My name is Jordan Rose and my position is studio tech and instructor at Water Street Glassworks.
Lexi if you can add a little bit of that orange to a scoop so I can make sure I cover the bottom I originally started here because I was just here all the time.
And then they're like, We should probably be paying you because you're here so often.
My name is Lexie Ziebarth position is kind of hard.
So I tech, I teach, I do a little bit of everything here, Paddle on, So Jordan and Lexi are glass partners.
You know, unlike most mediums, glassblowing requires a team, you know.
So anything that they're making, you know, requires at least another person.
I don't want to say like yin and yang, but they feed off each other.
Their personalities are just enough different where they're able to complement one another.
you see the personality differences where Jordan is, let's go, let's do it.
And Lexi is that's a great idea.
Let's think about how we're going to do it.
And so they are so great at feeding off each other and working together.
And their personalities are just both positive and great to be around.
we are able to instinctually know what the person's going to do next, where that person's going to move around the studio, are they going to need a colored foot?
Does it need to be two, three gathers and just how to kind of move around each other?

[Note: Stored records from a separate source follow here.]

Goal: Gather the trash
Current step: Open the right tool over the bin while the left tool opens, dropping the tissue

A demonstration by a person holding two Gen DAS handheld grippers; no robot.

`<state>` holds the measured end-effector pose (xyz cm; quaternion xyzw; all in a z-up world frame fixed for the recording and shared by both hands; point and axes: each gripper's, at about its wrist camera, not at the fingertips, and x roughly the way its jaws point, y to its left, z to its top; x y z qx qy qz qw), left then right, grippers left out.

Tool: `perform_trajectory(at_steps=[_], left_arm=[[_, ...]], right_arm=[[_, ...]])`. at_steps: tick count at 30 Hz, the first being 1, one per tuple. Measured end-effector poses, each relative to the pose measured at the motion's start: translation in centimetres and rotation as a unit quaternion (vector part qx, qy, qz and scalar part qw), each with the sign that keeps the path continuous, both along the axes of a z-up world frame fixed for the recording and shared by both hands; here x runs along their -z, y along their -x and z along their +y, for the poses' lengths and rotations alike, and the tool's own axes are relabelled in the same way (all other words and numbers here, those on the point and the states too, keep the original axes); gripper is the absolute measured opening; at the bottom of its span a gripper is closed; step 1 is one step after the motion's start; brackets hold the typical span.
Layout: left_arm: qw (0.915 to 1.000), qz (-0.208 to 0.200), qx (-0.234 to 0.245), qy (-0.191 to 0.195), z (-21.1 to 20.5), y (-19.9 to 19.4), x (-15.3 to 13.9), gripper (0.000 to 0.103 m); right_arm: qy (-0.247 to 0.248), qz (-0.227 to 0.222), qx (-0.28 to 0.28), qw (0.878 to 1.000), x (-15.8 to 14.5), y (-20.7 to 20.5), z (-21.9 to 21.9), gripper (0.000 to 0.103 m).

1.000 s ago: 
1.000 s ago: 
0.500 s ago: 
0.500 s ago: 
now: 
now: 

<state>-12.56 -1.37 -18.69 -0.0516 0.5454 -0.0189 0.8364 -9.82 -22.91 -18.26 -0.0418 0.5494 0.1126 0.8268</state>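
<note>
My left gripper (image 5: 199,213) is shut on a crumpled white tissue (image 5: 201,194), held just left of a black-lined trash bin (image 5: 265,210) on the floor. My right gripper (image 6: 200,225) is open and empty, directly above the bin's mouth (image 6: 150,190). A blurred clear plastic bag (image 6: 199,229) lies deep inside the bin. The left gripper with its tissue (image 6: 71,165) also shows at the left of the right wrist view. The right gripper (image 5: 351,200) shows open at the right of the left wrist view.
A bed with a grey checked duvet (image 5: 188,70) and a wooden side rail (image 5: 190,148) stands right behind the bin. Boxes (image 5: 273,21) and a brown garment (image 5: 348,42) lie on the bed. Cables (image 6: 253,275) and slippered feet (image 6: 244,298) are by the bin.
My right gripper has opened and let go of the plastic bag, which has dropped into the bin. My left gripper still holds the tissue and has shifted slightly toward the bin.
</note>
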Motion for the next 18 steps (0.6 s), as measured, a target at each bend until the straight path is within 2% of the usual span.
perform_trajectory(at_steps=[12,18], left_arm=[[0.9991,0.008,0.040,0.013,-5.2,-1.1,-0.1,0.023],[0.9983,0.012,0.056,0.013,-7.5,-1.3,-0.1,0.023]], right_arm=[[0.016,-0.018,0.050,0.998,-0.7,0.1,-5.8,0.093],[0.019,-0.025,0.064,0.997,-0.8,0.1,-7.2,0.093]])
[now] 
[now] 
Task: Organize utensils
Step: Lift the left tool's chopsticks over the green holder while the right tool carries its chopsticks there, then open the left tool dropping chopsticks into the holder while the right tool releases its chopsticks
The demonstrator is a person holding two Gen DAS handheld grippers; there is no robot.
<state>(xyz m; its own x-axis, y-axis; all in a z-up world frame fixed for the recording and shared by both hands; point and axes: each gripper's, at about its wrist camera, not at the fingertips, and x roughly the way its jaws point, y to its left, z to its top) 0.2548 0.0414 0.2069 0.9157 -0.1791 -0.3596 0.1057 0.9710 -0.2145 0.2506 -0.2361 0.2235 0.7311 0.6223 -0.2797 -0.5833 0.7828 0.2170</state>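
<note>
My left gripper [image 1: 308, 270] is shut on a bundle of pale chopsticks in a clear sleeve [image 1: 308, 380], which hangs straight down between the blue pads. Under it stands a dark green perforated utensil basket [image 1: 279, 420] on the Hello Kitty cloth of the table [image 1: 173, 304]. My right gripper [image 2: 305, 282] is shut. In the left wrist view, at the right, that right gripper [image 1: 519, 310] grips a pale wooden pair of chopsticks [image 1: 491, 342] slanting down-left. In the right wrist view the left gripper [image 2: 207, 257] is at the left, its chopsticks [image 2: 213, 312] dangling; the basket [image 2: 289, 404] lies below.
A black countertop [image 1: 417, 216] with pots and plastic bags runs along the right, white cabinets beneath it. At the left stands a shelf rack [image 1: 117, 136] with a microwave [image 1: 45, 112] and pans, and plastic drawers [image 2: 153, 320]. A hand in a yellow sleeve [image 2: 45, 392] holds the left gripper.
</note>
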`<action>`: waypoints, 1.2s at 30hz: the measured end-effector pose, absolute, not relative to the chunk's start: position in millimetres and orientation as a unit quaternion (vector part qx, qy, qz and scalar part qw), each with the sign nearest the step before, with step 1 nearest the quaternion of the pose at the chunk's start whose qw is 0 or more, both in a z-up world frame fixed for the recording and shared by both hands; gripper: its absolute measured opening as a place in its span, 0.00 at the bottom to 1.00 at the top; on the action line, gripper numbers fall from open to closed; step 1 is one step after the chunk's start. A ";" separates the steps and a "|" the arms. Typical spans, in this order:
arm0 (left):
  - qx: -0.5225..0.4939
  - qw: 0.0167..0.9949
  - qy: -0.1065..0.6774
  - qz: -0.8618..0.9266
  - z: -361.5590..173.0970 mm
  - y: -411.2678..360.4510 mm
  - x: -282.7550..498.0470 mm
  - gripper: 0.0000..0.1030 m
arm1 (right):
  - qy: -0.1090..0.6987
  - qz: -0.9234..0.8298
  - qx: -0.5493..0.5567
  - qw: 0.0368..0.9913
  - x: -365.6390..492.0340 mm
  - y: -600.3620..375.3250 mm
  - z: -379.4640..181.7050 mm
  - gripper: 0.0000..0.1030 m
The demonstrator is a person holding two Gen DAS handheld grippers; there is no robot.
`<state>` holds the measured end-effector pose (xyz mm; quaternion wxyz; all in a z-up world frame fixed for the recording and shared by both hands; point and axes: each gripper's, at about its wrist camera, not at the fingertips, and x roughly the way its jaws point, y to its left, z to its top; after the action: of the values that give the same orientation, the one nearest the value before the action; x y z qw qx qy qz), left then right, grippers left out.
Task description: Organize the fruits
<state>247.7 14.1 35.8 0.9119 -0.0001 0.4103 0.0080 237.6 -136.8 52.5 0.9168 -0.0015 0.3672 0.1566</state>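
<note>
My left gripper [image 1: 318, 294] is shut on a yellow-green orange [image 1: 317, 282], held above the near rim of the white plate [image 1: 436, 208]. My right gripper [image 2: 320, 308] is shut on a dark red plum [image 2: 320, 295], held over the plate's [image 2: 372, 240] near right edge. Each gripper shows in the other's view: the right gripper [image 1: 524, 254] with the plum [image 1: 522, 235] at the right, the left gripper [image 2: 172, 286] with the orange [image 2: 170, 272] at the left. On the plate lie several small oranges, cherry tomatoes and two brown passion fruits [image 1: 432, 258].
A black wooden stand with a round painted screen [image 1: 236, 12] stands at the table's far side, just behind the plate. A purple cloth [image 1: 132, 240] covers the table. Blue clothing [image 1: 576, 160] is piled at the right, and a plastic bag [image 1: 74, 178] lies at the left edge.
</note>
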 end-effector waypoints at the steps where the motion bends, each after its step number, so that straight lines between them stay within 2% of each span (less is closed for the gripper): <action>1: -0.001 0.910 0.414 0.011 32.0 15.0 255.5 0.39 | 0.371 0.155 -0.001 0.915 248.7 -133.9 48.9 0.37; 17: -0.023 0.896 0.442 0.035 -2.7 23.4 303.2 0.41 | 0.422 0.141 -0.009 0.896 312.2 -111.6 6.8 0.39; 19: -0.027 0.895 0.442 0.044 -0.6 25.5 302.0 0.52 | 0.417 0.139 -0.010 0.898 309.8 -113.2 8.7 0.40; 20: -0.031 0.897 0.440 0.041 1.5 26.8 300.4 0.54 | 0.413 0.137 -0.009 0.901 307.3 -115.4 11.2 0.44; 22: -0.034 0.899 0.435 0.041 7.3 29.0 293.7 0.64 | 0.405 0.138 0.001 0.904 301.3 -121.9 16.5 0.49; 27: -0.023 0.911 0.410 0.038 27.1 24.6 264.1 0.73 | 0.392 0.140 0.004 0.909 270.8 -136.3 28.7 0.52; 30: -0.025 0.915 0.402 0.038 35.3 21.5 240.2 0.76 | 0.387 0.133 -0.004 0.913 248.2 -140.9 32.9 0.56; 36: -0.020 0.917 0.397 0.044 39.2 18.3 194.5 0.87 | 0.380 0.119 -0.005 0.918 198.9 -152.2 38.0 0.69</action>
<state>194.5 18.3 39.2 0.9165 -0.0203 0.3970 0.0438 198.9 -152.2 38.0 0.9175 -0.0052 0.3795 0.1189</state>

And, you know, there's almost a silent communication level that happens between really good partners.
And I think Lexi and I have accomplished that.
Well.
and flatten and flip flatten One more time I started with our T.G.I.
Friday classes at the time, they were just kind of like, Come in on Fridays, bring your own glass.
We might have a project for you to do, but, you know, you can kind of also do your own being kind of like a free studio.
and then I just started taking more advanced classes.
So we're like, Oh yeah, if you're going to teach this class, this is how you do it.
And then I took all of the classes we offered and I kind of had nowhere else to go but just to be here.
I actually taught Lexi previous to meeting her here at Krasl Arts Center.
I was a camp counselor there for, for a number of years.
So I've kind of watched Lexi grow up throughout the years.
I first encountered Lexi here at Water Street, I don't know, probably seven, eight years ago, and she was just such a creative kids.
I knew immediately that, you know, this was going to stick for her.
throughout middle school and high school.
I was in the fired up program for learning how to do all of like the booth work and talking to people and selling your own art and which was really fun.
And I stayed here more.
So I like learning how to do the kilns, run the kilns.
And then during fired up, I actually switched to being in the glassblowing studio.
That's where I learned how to do all the glassblowing.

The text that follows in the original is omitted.